Nieco ponad półtora roku od oblotu, zajęło Boeingowi uzyskanie certyfikatów FAA i EASA dla swojej nowej wersji transportowego B747. Samolot, w porównaniu do poprzednika, ma o 5,6 m wydłużony kadłub, co przekłada się na zwiększenie powierzchni ładunkowej o 16 m². Otrzymał również nowe, bardziej oszczędne silniki i nowoczesną awionikę (zobacz: Oblot B747-8F).
Program budowy nowej wersji towarowego Jumbo-Jeta jest kluczowy z punktu widzenia amerykańskiego koncernu. Opracowywana bowiem równolegle wersja pasażerska (zobacz: Oblot B747-8 Intercontinental), nie cieszy się dużym powodzeniem. Do tej pory uzyskano potwierdzone zamówienia na jedynie 36 maszyn, ze względu na ogromną konkurencję, stwarzaną przez rewelacyjnego Airbusa 380.
Europejski koncern zrezygnował natomiast - przynajmniej w dającej przewidzieć się przyszłości - z opracowania wersji transportowej swojej maszyny. W związku z tym Boeing jest niezagrożony w segmencie największych samolotów cargo. Podpisał umowy sprzedaży 79 nowych maszyn, notując zaledwie jedno zerwanie umowy i to w sytuacji 3-letniego opóźnienia programu!

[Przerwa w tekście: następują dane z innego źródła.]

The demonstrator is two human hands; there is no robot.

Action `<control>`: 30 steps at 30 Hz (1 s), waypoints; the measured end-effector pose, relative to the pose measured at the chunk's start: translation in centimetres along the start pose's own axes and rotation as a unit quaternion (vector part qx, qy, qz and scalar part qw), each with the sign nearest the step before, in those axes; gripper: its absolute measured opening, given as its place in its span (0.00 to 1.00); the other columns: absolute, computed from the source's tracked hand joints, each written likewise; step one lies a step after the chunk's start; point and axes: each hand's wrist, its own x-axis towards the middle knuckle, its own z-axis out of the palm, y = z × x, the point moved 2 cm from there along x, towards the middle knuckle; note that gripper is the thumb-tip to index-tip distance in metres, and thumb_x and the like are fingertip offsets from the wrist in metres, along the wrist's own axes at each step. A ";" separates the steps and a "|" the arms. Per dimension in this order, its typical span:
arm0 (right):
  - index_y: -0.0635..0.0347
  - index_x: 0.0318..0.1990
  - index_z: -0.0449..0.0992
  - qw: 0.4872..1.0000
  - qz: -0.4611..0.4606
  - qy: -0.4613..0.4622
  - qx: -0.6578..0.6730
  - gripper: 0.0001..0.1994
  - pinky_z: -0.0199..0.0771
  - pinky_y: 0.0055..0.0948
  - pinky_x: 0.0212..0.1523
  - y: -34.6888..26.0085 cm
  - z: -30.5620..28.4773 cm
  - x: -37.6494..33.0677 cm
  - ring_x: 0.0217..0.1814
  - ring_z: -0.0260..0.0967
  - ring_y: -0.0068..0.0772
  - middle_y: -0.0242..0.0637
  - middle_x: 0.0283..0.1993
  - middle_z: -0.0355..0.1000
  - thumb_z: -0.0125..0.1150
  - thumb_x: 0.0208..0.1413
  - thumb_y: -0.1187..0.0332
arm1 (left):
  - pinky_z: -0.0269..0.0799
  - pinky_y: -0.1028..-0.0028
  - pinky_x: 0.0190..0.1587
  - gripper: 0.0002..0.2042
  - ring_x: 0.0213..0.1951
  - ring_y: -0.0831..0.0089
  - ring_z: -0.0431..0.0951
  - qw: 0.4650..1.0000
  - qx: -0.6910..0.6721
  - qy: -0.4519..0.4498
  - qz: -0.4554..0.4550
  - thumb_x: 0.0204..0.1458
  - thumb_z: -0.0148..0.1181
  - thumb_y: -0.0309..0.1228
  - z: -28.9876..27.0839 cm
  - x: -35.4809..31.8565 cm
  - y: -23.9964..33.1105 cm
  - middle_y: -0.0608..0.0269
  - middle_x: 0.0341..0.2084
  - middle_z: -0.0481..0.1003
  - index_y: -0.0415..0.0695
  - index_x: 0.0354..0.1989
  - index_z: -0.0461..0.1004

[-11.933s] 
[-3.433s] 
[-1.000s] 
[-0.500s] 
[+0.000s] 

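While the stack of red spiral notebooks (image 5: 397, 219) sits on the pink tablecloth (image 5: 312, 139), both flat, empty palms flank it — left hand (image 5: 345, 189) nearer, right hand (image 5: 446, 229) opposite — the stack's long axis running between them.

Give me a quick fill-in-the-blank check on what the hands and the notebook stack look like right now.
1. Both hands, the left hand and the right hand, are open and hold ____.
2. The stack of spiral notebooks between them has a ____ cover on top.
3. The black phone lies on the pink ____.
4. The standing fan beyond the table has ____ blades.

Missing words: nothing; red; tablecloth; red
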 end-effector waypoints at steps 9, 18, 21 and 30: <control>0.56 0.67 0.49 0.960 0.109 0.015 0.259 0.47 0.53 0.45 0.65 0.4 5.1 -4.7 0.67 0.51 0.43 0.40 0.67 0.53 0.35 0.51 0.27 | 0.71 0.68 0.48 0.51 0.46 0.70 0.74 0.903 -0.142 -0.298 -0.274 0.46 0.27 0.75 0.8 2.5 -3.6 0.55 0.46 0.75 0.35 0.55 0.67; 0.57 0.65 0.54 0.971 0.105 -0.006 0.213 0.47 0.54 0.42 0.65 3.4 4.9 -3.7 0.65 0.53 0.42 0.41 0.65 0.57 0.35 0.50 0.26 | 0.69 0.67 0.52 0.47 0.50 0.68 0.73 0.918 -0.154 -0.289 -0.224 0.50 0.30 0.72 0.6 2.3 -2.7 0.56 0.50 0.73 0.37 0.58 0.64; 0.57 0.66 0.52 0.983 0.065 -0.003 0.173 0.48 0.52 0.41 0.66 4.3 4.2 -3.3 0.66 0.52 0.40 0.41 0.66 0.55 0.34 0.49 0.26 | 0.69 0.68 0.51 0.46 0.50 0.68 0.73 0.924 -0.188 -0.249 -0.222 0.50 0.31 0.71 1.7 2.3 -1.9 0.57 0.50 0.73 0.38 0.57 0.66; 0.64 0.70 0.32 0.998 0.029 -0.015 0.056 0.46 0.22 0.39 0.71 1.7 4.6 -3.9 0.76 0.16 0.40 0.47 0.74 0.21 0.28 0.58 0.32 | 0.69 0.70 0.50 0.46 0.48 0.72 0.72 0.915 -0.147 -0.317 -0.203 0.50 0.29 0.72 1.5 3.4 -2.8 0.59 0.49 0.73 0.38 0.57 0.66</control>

Zwłoka w dostawach nowych transportowców przekłada się na istotne straty koncernu, które już w 2009 szacowano na 1 mld USD (zobacz: Opóźnienie B747-8). Jednak mimo tych obciążeń, Boeing 747-8F pozwoli na utrzymanie linii produkcyjnej Jumbo-Jetów przez szereg najbliższych lat.